One rancher has been told to fence his cattle out of a stream or keep them out of a pasture entirely, she said.
In the spikedace and loach minnow case, the Fish and Wildlife Service wants two years to redo the economic analysis, a proposal that sits well with the ranchers as long as the existing habitat protections are tossed out in the meantime, said attorney Budd-Falen.
The Center for Biological Diversity, which has intervened in the case, does not want the critical habitat to lapse for that long.
The second New Mexico case also includes plaintiffs from Texas, Oklahoma and Kansas. It challenges critical habitat for the Arkansas River shiner.
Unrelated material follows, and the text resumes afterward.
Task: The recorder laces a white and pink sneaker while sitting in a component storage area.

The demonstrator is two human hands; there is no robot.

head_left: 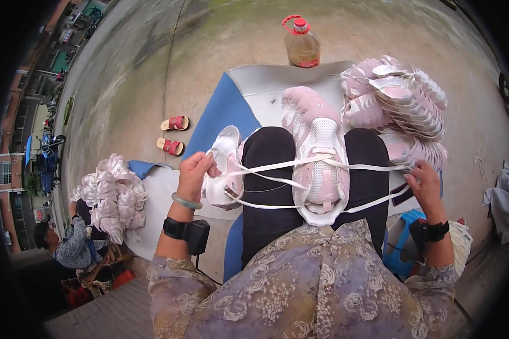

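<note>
A pink and white shoe upper (324,186) lies between my black-clad knees, at the near end of a nested row of similar uppers (308,107). White shoelaces (268,166) run through it and stretch out to both sides. My left hand (197,169) is closed in a pinch on the lace, beside another pink and white upper (223,183) by my left knee. Off to the right, the fingers of my right hand (426,182) pinch lace ends. A dark flat object (401,195), perhaps a phone, lies next to that hand.
Stacked uppers (410,99) rise at the right, on a white and blue sheet (220,107). Beyond stands a red-capped bottle (302,45). Red slippers (174,123) lie left. Another person (73,243) sits at far left by an upper pile (113,195). A blue stool (404,243) is near right.
</note>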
"We're not litigious people by nature, but, five years ago, it became clear that was the arena where decisions were being made," Cowan said.Copyright 2002 Albuquerque Journal
Yea!!!
So if the FWS found any species that needed special attention, they were out of luck! All new endangered spending had to now wait until the following year when funds would be available again.
Endangered Species Funding is now court driven!
"We're very concerned that what industry is doing here is attempting to basically turn back the clock on wildlife protections."
You would think that after decades of using the phrase 'turn back the clock' that they would get a little more creative. No thought there. Or that the press would get bored with it and ask for specifics. Doubt it, probably just doing the Hillary head-bob.
Also 'basically,' entirely overused catchphrase.
Pink Floyd might ask 'is there any thought out there.'
Don't lawyers love those little critters, especialy if they are few and can create a Reichtag martyrdom mania for enviro wackos.
For a prime example of how much these Enviral Jihadists hate humans and love and prefer plants go to this thread. The largest fire in a century in Oregon has threatened two counties and still is a threat.
Read about an incredible World Class Clymer who didn't want fire lanes, put into his Lillies, kept them out. (Fires Spread Plant Damage, Disease, Ore-gone Eco Terrorists's View of Fire Fighting 08/10/2002)
Now basically the entire wilderness area has burnt up and is still threatening these two Oregon counties and about 30,000 people.